Monday, 21 March 2011

Carlton, Cambridgeshire

St Peter is more like a chapel than a church and is really rather charming. The chief interest in its rather simple interior is the font and the head of what I took to be Wodewose on the west windowsill.

ST PETER. A small church with a nicely unrestored exterior. Chancel windows with not quite common Perp forms; nave S one straight-headed Dec window. Chancel arch also Perp. Bell-cote castellated, of brick. - FONT. Octagonal Perp, with traceried stem and bowl with shields in cusped quatrefoils. - ROOD SCREEN. With one-light divisions. Fragmentary. - PULPIT. Elizabethan or Jacobean.

St Peter (3)

Nave (1)


CARLTON. It lies in open country on the Suffolk border, with a small church from the 14th and 15th centuries and two bells that have been ringing since before the Reformation. The leaning walls are golden inside below a white ceiling and they shelter a simple 15th century chancel screen, a font from the same time, and a Jacobean pulpit. One great old beam with a kingpost supports the nave roof; it is probably as old as the ancient glass in the chancel. On an illuminated parchment are the names of nine men, and of them it is said that "They were a wall unto us both by night and day."

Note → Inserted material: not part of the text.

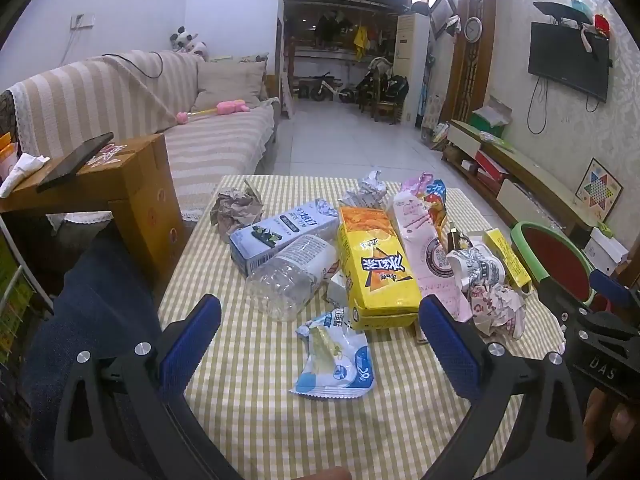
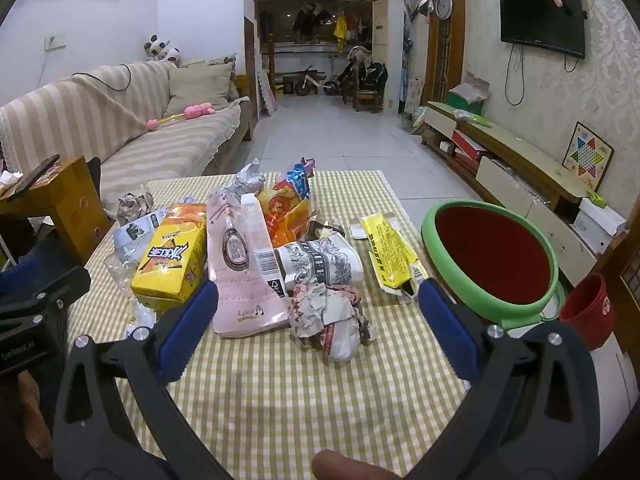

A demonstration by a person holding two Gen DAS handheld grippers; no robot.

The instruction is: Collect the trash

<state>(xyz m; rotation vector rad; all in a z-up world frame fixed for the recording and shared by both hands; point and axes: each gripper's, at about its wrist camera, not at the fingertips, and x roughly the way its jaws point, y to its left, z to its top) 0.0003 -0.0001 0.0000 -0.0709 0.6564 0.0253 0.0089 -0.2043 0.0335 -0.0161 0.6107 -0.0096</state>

Here lies a man who found fame by curious ways, for he was sent out by the king and some of his manoeuvrings were for the divorce of Catherine of Aragon and some for the arrest of William Tyndale.
He was Sir Thomas Elyot, scholar, diplomat, and author, who died and was buried here in 1546. While abroad on his diplomatic plottings Sir Thomas complained bitterly that he had no replies from his letters home, and that he received an allowance which only half covered his spendings. When he was ambassador to Charles the Fifth it was from the emperor himself at Naples that he learned the bitter news of the execution of his friend Sir Thomas More. He was also an intimate friend of Roger Ascham. He published many learned books, original works, translations, and anthologies, one of them On the Knowledge which Maketh a Wise Man, a dialogue between Plato and Aristippus. Having helped the king to dispose of his unwanted Catherine, he was one of the men who took part in the reception of the king’s unwanted Anne of Cleves.

Flickr set.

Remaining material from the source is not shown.